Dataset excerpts
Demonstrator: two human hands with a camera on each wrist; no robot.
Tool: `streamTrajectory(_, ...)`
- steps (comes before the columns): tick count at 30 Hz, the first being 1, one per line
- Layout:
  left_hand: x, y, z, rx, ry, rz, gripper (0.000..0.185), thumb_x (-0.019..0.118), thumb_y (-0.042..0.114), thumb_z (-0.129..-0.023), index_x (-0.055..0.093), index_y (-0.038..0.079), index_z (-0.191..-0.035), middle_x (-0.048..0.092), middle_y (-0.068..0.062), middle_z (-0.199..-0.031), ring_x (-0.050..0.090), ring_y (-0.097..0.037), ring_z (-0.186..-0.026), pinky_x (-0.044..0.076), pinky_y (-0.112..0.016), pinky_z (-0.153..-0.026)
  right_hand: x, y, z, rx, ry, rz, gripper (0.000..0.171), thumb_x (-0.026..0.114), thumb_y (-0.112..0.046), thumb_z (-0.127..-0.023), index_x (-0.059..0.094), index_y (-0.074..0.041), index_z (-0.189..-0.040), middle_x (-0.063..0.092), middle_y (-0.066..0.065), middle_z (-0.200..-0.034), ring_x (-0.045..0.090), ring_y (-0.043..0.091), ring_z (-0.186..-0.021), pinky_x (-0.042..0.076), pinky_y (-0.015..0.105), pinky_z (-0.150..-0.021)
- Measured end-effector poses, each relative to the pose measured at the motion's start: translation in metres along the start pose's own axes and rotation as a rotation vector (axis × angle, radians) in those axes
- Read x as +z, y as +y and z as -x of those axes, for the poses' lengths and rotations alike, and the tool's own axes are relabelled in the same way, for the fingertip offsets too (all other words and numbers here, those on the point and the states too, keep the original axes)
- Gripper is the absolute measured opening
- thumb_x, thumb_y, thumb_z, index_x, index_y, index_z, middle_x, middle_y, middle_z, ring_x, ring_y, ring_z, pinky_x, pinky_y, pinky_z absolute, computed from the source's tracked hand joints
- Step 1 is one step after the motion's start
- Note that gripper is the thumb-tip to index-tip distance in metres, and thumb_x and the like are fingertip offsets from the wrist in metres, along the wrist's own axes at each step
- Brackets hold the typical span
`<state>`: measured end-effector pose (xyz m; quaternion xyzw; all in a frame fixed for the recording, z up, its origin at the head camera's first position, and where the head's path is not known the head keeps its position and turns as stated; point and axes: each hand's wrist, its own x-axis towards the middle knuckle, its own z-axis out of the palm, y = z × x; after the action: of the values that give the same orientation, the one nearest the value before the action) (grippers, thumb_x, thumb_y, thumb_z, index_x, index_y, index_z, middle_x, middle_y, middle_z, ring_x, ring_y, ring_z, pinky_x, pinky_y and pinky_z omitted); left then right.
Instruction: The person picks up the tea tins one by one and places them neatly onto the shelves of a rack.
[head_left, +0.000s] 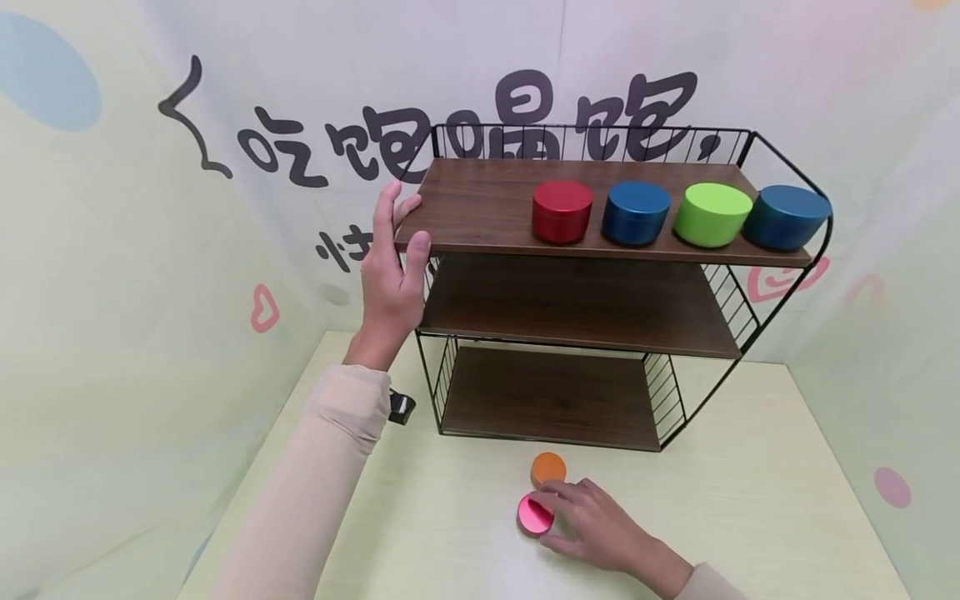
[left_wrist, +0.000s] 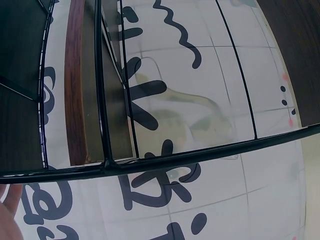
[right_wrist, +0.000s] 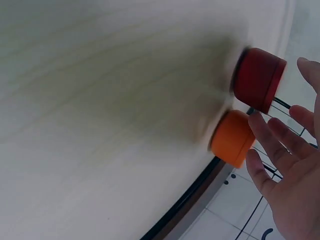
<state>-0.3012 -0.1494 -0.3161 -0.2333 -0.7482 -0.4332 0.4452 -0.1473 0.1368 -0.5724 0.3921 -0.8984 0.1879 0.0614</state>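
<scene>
The left hand (head_left: 393,275) is raised to the left end of the top board of a black wire shelf rack (head_left: 588,287). Its fingers lie straight up along the board's end and the thumb presses against the front corner, so the hand braces the rack rather than closing round it. In the left wrist view only a sliver of that hand shows at the lower left, beside the rack's black wire.

The right hand (head_left: 592,523) rests low on the pale table (head_left: 750,500), in front of the rack. Its fingers are loosely spread and reach toward the pink tin (head_left: 535,513), which lies at about 9 o'clock from the hand, with the fingertips at its upper right rim. The head view does not settle whether they touch it. In the right wrist view the fingers (right_wrist: 277,145) are open and apart from both tins, gripping nothing. The orange tin (head_left: 548,468) stands just beyond the pink one, at about 11 o'clock from the hand, the two tins nearly touching.

On the top shelf four tins stand in a row: a red tin (head_left: 562,212), a blue tin (head_left: 636,213), a green tin (head_left: 712,215) and a dark blue tin (head_left: 787,217) at the right end.
</scene>
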Motion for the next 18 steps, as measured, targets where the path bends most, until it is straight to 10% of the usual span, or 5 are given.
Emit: streamTrajectory(18, -0.001, 0.003, 0.000, -0.003, -0.005, 0.000, 0.065, 0.040, 0.052, -0.103, 0.035, 0.008, -0.150, 0.060, -0.004, -0.138, 0.051, -0.011, -0.130, 0.041, -0.041, -0.080, 0.019, 0.002, 0.002, -0.065, 0.104, 0.069, 0.054, 0.084, -0.035, -0.076, 0.067, -0.018, -0.124, 0.066, 0.003, -0.119, 0.063, 0.015, -0.104, 0.050, 0.037, -0.082)
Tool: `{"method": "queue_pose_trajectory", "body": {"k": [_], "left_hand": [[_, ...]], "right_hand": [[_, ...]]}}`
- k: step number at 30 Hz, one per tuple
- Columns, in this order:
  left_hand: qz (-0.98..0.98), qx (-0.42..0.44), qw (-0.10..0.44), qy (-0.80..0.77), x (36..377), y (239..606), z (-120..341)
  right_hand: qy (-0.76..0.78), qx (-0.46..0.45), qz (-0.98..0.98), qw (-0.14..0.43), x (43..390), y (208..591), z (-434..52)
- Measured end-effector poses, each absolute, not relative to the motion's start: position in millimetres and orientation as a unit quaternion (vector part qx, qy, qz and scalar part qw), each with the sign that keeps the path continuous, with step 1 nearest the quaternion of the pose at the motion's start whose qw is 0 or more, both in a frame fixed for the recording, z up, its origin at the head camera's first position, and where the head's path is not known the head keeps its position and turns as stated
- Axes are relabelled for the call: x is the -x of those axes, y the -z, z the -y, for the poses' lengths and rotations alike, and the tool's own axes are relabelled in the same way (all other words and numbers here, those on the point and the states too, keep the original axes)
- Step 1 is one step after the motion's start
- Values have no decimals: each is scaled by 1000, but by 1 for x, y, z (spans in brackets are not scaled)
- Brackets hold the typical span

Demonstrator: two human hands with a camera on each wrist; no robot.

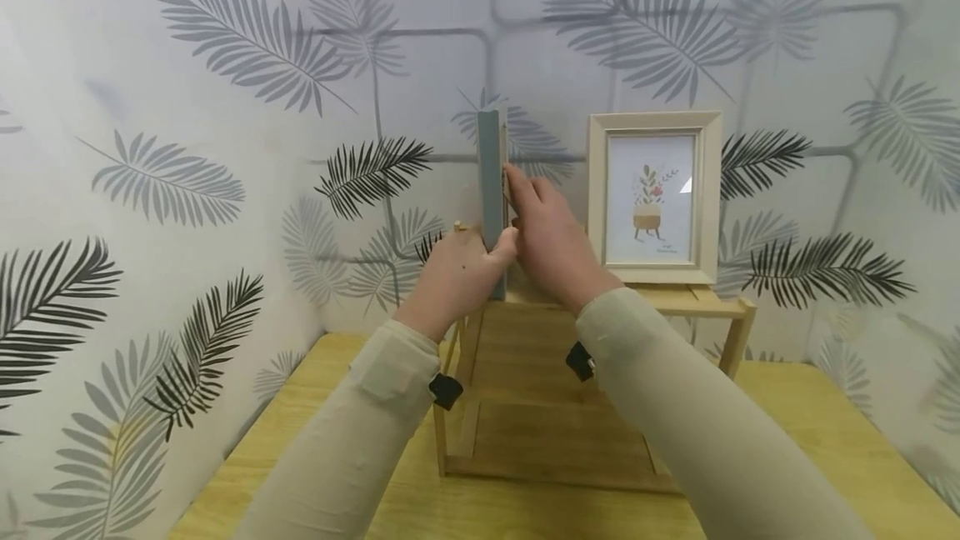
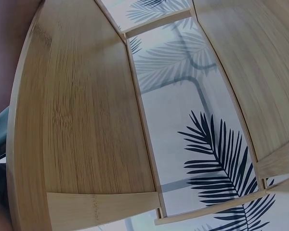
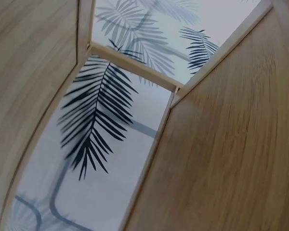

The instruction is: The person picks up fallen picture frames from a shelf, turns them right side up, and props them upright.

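A grey-blue book (image 1: 491,190) stands upright on the top board of a small wooden shelf (image 1: 675,300), seen edge-on in the head view. My left hand (image 1: 461,269) grips its lower part, thumb against the near edge. My right hand (image 1: 543,236) lies along its right side, fingers stretched up against the cover. Both wrist views show only the shelf boards (image 2: 86,120) (image 3: 231,144) and the leaf-patterned wall behind; no hand appears in them.
A cream picture frame (image 1: 654,197) with a plant print stands on the shelf top to the right of the book. The shelf sits on a yellow wooden table (image 1: 825,432) pushed into a corner of leaf-patterned walls (image 1: 225,148).
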State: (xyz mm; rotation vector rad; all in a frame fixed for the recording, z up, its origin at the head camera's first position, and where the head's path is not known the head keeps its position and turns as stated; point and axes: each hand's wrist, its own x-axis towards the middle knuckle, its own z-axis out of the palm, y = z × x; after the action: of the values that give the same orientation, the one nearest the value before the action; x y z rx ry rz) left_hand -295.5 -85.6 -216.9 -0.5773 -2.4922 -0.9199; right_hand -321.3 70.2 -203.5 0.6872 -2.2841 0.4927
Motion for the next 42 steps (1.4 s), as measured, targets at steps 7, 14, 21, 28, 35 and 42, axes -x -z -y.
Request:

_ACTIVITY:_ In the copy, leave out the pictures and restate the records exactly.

_EXPECTED ANSWER:_
Demonstrator: two human hands with a camera on each wrist; no robot.
Tool: `streamTrajectory(_, ...)`
- steps (comes before the columns): tick count at 30 Hz, the first being 1, one per line
- Layout:
  left_hand: x, y, z, rx, ry, rz, gripper (0.000..0.185), thumb_x (-0.019..0.118), thumb_y (-0.042..0.114), thumb_z (-0.129..-0.023), index_x (-0.055..0.093), index_y (-0.038..0.079), index_z (-0.191..-0.035), middle_x (-0.048..0.092), middle_y (-0.068..0.062), middle_z (-0.199..-0.031), ring_x (-0.050..0.090), ring_y (-0.097..0.037), ring_z (-0.186..-0.026), pinky_x (-0.044..0.076), pinky_y (-0.112..0.016), pinky_z (-0.153..-0.026)
  right_hand: x, y, z, rx, ry, rz, gripper (0.000..0.171), thumb_x (-0.026..0.114), thumb_y (-0.112..0.046), thumb_z (-0.127..-0.023), index_x (-0.059..0.094), index_y (-0.074..0.041), index_z (-0.189..-0.040), middle_x (-0.063..0.092), middle_y (-0.066..0.065), middle_z (-0.200..-0.034), ring_x (-0.045..0.090), ring_y (-0.043..0.091), ring_z (-0.186..-0.021), pinky_x (-0.042..0.076), pinky_y (-0.015..0.105), pinky_z (-0.150..-0.021)
- Measured end-effector poses, each relative to the pose measured at the motion's start: translation in metres along the start pose's own axes and rotation as a rotation vector (axis × angle, radians) in those axes
- Read x as +z, y as +y and z as -x of those axes, for the poses' lengths and rotations alike, and the tool's own axes are relabelled in the same way, for the fingertip offsets too (all other words and numbers here, those on the point and the states too, keep the original axes)
- Gripper is the absolute measured opening
- thumb_x, thumb_y, thumb_z, index_x, index_y, index_z, middle_x, middle_y, middle_z, ring_x, ring_y, ring_z, pinky_x, pinky_y, pinky_z absolute, computed from the source's tracked hand joints
- Step 1 is one step after the motion's start
- Note that gripper is the thumb-tip to index-tip distance in metres, and thumb_x and the like are fingertip offsets from the wrist in metres, along the wrist's own axes at each step
- Brackets hold the typical span
`<state>`: measured end-effector pose (xyz m; quaternion xyzw; all in a frame fixed for the recording, z up, its origin at the head camera's first position, and where the head's path is not known the head keeps its position and turns as stated; point and axes: each hand's wrist, its own x-axis towards the middle knuckle, its own z-axis out of the palm, y = z × x; after the action: of the values that give the same orientation, the one nearest the value before the action) (grippers, thumb_x, thumb_y, thumb_z, index_x, index_y, index_z, middle_x, middle_y, middle_z, ring_x, ring_y, ring_z, pinky_x, pinky_y and pinky_z omitted); left then right.
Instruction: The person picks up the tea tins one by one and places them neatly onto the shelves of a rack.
[head_left, +0.000s] 
[left_wrist, +0.000s] 
[right_wrist, +0.000s] 
<state>-0.3012 -0.1494 -0.3161 -0.2333 -0.7482 -0.4332 0.4452 -0.1473 0.1368 -0.5724 0.3921 -0.8984 0.1879 0.0614</state>
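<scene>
The left hand (head_left: 393,275) is raised to the left end of the top board of a black wire shelf rack (head_left: 588,287). Its fingers lie straight up along the board's end and the thumb presses against the front corner, so the hand braces the rack rather than closing round it. In the left wrist view only a sliver of that hand shows at the lower left, beside the rack's black wire.

The right hand (head_left: 592,523) rests low on the pale table (head_left: 750,500), in front of the rack. Its fingers are loosely spread and reach toward the pink tin (head_left: 535,513), which lies at about 9 o'clock from the hand, with the fingertips at its upper right rim. The head view does not settle whether they touch it. In the right wrist view the fingers (right_wrist: 277,145) are open and apart from both tins, gripping nothing. The orange tin (head_left: 548,468) stands just beyond the pink one, at about 11 o'clock from the hand, the two tins nearly touching.

On the top shelf four tins stand in a row: a red tin (head_left: 562,212), a blue tin (head_left: 636,213), a green tin (head_left: 712,215) and a dark blue tin (head_left: 787,217) at the right end.
</scene>
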Motion for the next 18 steps, as measured, targets where the path bends most, until it is straight to 10% of the usual span, or 5 are given.
Emit: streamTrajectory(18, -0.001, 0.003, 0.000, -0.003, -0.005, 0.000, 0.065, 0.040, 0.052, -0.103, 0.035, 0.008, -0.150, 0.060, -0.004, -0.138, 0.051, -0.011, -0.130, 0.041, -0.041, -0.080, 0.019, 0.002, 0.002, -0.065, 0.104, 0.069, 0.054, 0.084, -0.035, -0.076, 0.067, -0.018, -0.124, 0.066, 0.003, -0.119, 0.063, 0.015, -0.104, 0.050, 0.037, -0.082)
Tool: `{"method": "queue_pose_trajectory", "body": {"k": [_], "left_hand": [[_, ...]], "right_hand": [[_, ...]]}}`
- k: step number at 30 Hz, one per tuple
- Columns, in this order:
  left_hand: qz (-0.98..0.98), qx (-0.42..0.44), qw (-0.10..0.44), qy (-0.80..0.77), x (36..377), y (239..606), z (-120..341)
  right_hand: qy (-0.76..0.78), qx (-0.46..0.45), qz (-0.98..0.98), qw (-0.14..0.43), x (43..390), y (208..591), z (-434..52)
- Measured end-effector poses, each absolute, not relative to the motion's start: position in millimetres and orientation as a unit quaternion (vector part qx, qy, qz and scalar part qw), each with the sign that keeps the path continuous, with step 1 nearest the quaternion of the pose at the motion's start whose qw is 0 or more, both in a frame fixed for the recording, z up, its origin at the head camera's first position, and where the head's path is not known the head keeps its position and turns as stated
- Axes are relabelled for the call: x is the -x of those axes, y the -z, z the -y, for the poses' lengths and rotations alike, and the tool's own axes are relabelled in the same way (all other words and numbers here, those on the point and the states too, keep the original axes)
- Step 1 is one step after the motion's start
- Values have no decimals: each is scaled by 1000, but by 1 for x, y, z (spans in brackets are not scaled)
- Brackets hold the typical span

Demonstrator: two human hands with a camera on each wrist; no robot.


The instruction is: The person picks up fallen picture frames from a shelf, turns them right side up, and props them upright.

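A grey-blue book (image 1: 491,190) stands upright on the top board of a small wooden shelf (image 1: 675,300), seen edge-on in the head view. My left hand (image 1: 461,269) grips its lower part, thumb against the near edge. My right hand (image 1: 543,236) lies along its right side, fingers stretched up against the cover. Both wrist views show only the shelf boards (image 2: 86,120) (image 3: 231,144) and the leaf-patterned wall behind; no hand appears in them.
A cream picture frame (image 1: 654,197) with a plant print stands on the shelf top to the right of the book. The shelf sits on a yellow wooden table (image 1: 825,432) pushed into a corner of leaf-patterned walls (image 1: 225,148).
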State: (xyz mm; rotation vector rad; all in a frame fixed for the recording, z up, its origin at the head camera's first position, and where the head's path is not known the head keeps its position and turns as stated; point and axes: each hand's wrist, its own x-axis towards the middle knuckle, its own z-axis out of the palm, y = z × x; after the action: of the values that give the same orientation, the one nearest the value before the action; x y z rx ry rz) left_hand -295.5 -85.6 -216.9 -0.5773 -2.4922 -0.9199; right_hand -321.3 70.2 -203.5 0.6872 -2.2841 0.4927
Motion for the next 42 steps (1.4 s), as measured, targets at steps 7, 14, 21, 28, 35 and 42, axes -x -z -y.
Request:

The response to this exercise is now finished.